EXERCISE REQUIREMENTS: With the pictures left out, copy the listing below exactly.

COLLECTED MATERIAL:
▶
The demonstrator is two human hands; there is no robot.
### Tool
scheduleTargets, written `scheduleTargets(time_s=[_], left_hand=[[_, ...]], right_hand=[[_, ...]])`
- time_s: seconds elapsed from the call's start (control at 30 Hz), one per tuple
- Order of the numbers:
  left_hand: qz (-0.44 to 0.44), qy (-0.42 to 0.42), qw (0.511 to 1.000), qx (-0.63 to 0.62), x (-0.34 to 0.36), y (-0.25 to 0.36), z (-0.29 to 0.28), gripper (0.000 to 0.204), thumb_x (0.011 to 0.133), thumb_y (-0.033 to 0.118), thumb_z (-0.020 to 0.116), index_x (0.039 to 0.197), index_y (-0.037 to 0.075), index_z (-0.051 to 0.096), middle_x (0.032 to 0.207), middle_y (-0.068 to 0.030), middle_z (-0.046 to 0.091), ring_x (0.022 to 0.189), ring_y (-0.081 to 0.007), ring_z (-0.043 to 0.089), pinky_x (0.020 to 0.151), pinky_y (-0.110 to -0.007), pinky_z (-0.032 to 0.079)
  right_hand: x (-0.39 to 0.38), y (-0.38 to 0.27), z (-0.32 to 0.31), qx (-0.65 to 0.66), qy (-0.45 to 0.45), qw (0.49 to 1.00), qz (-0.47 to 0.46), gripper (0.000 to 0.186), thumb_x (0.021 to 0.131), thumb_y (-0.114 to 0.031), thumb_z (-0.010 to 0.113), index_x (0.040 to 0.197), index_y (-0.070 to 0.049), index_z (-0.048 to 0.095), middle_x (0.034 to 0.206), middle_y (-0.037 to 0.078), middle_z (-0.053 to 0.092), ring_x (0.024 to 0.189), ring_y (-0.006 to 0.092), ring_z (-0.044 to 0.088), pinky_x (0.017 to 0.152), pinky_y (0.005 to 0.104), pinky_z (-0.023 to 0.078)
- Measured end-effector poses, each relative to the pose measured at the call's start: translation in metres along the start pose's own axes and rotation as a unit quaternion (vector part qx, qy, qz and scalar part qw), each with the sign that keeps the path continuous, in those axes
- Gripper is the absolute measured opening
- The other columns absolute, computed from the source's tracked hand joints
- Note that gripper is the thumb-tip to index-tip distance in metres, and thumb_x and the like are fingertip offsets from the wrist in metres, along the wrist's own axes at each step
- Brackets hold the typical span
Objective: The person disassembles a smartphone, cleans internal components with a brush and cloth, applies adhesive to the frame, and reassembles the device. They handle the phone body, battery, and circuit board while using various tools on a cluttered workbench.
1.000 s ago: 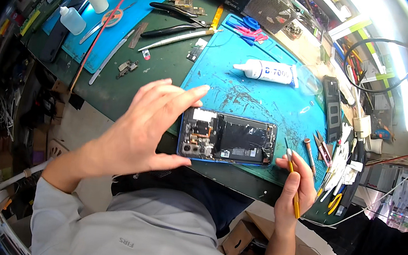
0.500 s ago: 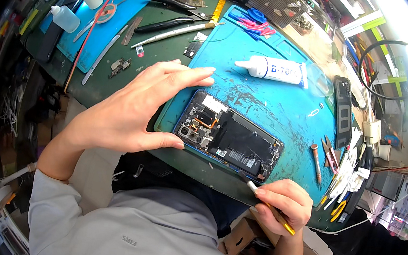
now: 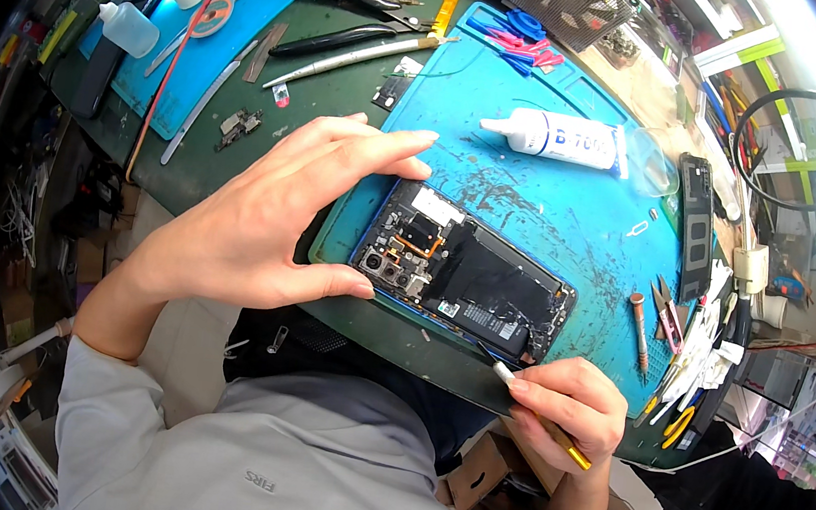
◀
THE COMPLETED TASK:
The demonstrator is two human hands; there is no robot.
### Tool
scheduleTargets, written `scheduleTargets(time_s=[_], left_hand=[[_, ...]], right_hand=[[_, ...]])`
- time_s: seconds elapsed from the call's start (control at 30 Hz), one per tuple
- Order of the numbers:
  left_hand: qz (-0.44 to 0.44), qy (-0.42 to 0.42), qw (0.511 to 1.000), qx (-0.63 to 0.62), x (-0.34 to 0.36), y (-0.25 to 0.36), z (-0.29 to 0.28), gripper (0.000 to 0.204), thumb_x (0.011 to 0.133), thumb_y (-0.033 to 0.118), thumb_z (-0.020 to 0.116), index_x (0.039 to 0.197), index_y (-0.037 to 0.075), index_z (-0.051 to 0.096), middle_x (0.032 to 0.207), middle_y (-0.068 to 0.030), middle_z (-0.046 to 0.091), ring_x (0.022 to 0.189), ring_y (-0.081 to 0.007), ring_z (-0.043 to 0.089), pinky_x (0.020 to 0.151), pinky_y (-0.110 to -0.007), pinky_z (-0.032 to 0.079)
  right_hand: x (-0.39 to 0.38), y (-0.38 to 0.27), z (-0.32 to 0.31), qx (-0.65 to 0.66), qy (-0.45 to 0.45), qw (0.49 to 1.00), qz (-0.47 to 0.46), gripper (0.000 to 0.186), thumb_x (0.021 to 0.131), thumb_y (-0.114 to 0.031), thumb_z (-0.010 to 0.113), index_x (0.040 to 0.197), index_y (-0.070 to 0.049), index_z (-0.048 to 0.095), middle_x (0.034 to 0.206), middle_y (-0.037 to 0.078), middle_z (-0.053 to 0.092), ring_x (0.024 to 0.189), ring_y (-0.006 to 0.092), ring_z (-0.044 to 0.088), pinky_x (0.017 to 0.152), pinky_y (0.005 to 0.104), pinky_z (-0.023 to 0.078)
- Measured end-effector poses, each relative to the pose measured at the call's start: translation in metres along the start pose's own axes and rotation as a unit quaternion (vector part qx, qy, qz and scalar part qw), each with the sign that keeps the path continuous, in those axes
- Gripper is the absolute measured opening
- The other columns absolute, computed from the source's tracked hand joints
- Note that gripper is the thumb-tip to index-tip distance in metres, and thumb_x and the like are fingertip offsets from the wrist in metres, along the wrist's own axes at each step
- Brackets hold the typical span
Objective: The person disassembles a smartphone, cleans internal components with a brush and cloth, applies adhesive to the frame, and reassembles the device. They handle the phone body, battery, and circuit board while using various tools on a cluttered workbench.
1.000 s ago: 
0.500 s ago: 
now: 

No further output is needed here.